• [HOW TO COMPLETE THIS TASK]: Keep only the lines of the listing that include the word "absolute", and copy them.
INFORMATION SHOWN Block Start
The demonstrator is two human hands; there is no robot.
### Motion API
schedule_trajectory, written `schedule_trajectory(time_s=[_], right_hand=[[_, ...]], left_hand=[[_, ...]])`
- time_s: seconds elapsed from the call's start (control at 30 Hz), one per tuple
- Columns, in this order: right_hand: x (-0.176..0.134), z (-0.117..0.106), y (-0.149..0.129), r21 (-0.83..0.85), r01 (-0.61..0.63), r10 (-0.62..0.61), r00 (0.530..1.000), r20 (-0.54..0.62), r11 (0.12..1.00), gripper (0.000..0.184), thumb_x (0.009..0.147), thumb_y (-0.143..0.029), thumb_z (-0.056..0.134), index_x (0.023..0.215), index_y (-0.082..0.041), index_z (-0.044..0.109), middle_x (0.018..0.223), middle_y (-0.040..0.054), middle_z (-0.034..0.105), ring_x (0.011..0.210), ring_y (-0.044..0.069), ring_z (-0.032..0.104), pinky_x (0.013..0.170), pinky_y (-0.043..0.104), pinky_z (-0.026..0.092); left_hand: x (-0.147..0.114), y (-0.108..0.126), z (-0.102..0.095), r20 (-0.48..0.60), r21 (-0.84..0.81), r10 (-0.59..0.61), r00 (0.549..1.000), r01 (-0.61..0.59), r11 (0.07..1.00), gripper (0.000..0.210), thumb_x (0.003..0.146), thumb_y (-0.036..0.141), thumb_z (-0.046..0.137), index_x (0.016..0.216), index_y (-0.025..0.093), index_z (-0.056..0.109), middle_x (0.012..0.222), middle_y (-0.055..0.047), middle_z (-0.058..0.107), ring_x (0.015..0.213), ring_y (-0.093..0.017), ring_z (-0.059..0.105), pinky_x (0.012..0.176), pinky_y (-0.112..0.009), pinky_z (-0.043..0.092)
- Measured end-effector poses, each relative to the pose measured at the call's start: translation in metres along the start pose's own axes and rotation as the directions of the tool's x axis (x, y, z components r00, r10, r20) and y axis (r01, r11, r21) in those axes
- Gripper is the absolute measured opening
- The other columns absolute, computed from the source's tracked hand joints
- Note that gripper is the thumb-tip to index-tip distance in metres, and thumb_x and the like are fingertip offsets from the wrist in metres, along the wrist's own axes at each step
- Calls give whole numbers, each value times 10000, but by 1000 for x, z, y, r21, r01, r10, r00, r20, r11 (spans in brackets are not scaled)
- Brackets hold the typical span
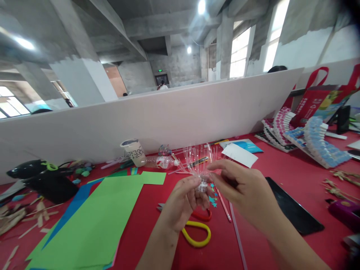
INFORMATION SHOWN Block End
• [SOLVED PROBLEM]:
- Gripper is the absolute measured opening
- The other columns absolute, computed from the source's tracked hand joints

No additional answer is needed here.